*Input data:*
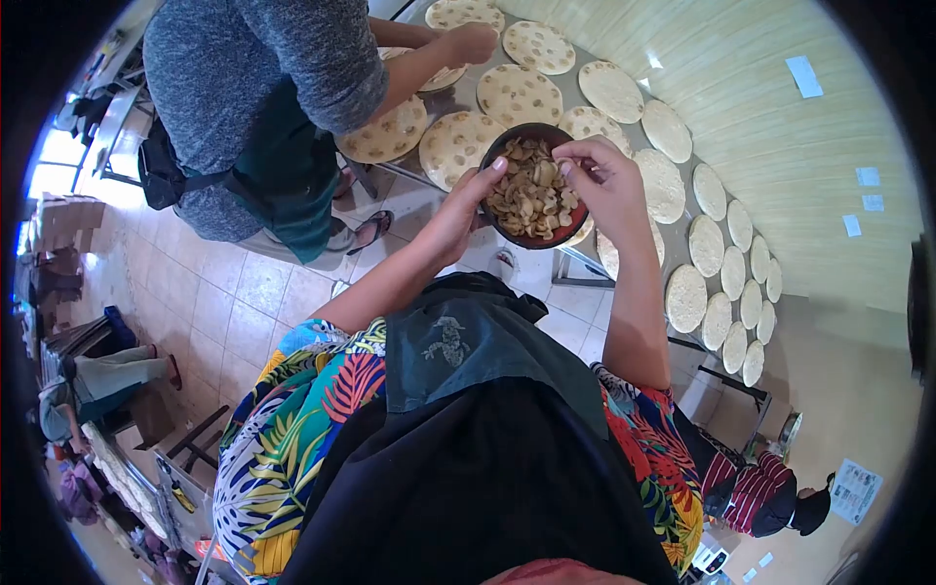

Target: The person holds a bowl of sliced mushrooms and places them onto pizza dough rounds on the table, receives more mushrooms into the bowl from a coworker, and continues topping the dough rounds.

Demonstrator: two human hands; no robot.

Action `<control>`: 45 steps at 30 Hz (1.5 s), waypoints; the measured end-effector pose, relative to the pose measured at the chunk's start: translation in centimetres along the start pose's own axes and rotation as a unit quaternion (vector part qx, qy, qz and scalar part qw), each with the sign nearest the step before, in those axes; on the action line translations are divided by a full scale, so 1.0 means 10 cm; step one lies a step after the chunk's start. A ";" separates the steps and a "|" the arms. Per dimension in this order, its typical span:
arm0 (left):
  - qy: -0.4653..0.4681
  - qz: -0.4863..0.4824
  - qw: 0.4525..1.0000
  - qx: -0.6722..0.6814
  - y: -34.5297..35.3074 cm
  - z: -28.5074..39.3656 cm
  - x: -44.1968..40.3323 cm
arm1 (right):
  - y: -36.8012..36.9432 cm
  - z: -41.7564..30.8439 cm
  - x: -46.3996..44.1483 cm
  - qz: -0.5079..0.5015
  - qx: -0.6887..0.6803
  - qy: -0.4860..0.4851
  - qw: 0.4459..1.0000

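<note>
My left hand (pixel 462 213) grips the near left rim of a round bowl (pixel 563 234), dark outside and reddish inside, with the thumb over its edge. Sliced mushrooms (pixel 531 190) fill the bowl. Over its right side is my right hand (pixel 606 183), thumb and fingers pinched together on mushroom slices at the top of the heap. Just beyond the bowl, flat round dough bases (pixel 520 95) lie in rows on a metal table, several dotted with brown slices. The bowl hides part of the nearest bases.
A person in a grey top (pixel 249 97) and dark apron works at the table on my left, one hand (pixel 471 44) over the bases. Plain bases (pixel 686 297) continue along the table to the right. Another person in a striped top (pixel 756 492) is at lower right.
</note>
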State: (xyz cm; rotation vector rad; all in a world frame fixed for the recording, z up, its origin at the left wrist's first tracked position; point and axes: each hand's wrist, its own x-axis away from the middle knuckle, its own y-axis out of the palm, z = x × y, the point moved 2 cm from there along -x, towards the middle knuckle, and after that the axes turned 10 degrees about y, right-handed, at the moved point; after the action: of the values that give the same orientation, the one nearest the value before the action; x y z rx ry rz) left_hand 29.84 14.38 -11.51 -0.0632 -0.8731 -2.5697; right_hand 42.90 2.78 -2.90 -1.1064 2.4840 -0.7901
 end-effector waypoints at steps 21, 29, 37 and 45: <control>-0.044 -0.061 0.995 0.065 0.17 -0.39 0.12 | 0.36 0.41 0.58 -0.165 0.350 -0.062 0.920; -0.122 -0.090 0.988 0.014 0.22 -0.65 0.00 | 0.22 0.69 0.80 -0.219 0.398 -0.035 0.890; -0.188 -0.139 0.972 0.001 0.40 -0.71 -0.03 | 0.01 0.82 0.94 -0.280 0.295 -0.002 0.914; -0.206 -0.144 0.968 0.006 0.44 -0.67 -0.10 | -0.17 0.79 0.84 -0.254 0.199 0.052 0.945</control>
State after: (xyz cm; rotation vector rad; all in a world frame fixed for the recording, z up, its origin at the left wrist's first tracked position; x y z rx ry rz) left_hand 33.20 7.66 -14.54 -0.5204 -1.1149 -2.8759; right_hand 42.16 -7.34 -8.68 -1.5879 1.9847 -1.4495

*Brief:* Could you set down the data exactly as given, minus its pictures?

*Exercise response:*
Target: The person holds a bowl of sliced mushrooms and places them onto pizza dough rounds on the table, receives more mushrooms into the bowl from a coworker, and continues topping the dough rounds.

Demonstrator: two human hands; no robot.

Action `<control>`: 45 steps at 30 Hz (1.5 s), waypoints; the measured end-effector pose, relative to the pose measured at the chunk's start: translation in centimetres along the start pose's own axes and rotation as a unit quaternion (vector part qx, qy, qz and scalar part qw), each with the sign nearest the step before, in those axes; on the action line translations are divided by a full scale, so 1.0 means 10 cm; step one lies a step after the chunk's start. A ";" separates the steps and a "|" the arms. Per dimension in this order, its typical span:
arm0 (left):
  - qy: -0.4653..0.4681
  - qz: -0.4863..0.4824
  - qw: 0.4525..1.0000
  - qx: -0.6722..0.6814
  - y: -34.5297..35.3074 cm
  - z: -28.5074..39.3656 cm
  - x: -44.1968..40.3323 cm
arm1 (right):
  - y: -36.8012..36.9432 cm
  - z: -41.7564..30.8439 cm
  - x: -46.3996..44.1483 cm
  - qz: -0.5079..0.5015
  - qx: -0.6887..0.6803
  - qy: -0.4860..0.4851
  - qw: 0.4459..1.0000

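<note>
My left hand (pixel 462 213) grips the near left rim of a round bowl (pixel 563 234), dark outside and reddish inside, with the thumb over its edge. Sliced mushrooms (pixel 531 190) fill the bowl. Over its right side is my right hand (pixel 606 183), thumb and fingers pinched together on mushroom slices at the top of the heap. Just beyond the bowl, flat round dough bases (pixel 520 95) lie in rows on a metal table, several dotted with brown slices. The bowl hides part of the nearest bases.
A person in a grey top (pixel 249 97) and dark apron works at the table on my left, one hand (pixel 471 44) over the bases. Plain bases (pixel 686 297) continue along the table to the right. Another person in a striped top (pixel 756 492) is at lower right.
</note>
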State: (xyz cm; rotation vector rad; all in a world frame fixed for the recording, z up, its origin at the left wrist's first tracked position; point and axes: each hand's wrist, its own x-axis away from the middle knuckle, its own y-axis out of the palm, z = x × y, the point moved 2 cm from there along -x, towards the middle knuckle, and after that the axes turned 10 degrees about y, right-handed, at the moved point; after the action: of the values that give the same orientation, the one nearest the value before the action; x y z rx ry rz) left_hand 29.84 14.38 -11.51 -0.0632 -0.8731 -2.5697; right_hand 42.90 2.78 -2.90 -1.1064 2.4840 -0.7901
 end-effector waypoints at steps 21, 29, 37 and 45: <control>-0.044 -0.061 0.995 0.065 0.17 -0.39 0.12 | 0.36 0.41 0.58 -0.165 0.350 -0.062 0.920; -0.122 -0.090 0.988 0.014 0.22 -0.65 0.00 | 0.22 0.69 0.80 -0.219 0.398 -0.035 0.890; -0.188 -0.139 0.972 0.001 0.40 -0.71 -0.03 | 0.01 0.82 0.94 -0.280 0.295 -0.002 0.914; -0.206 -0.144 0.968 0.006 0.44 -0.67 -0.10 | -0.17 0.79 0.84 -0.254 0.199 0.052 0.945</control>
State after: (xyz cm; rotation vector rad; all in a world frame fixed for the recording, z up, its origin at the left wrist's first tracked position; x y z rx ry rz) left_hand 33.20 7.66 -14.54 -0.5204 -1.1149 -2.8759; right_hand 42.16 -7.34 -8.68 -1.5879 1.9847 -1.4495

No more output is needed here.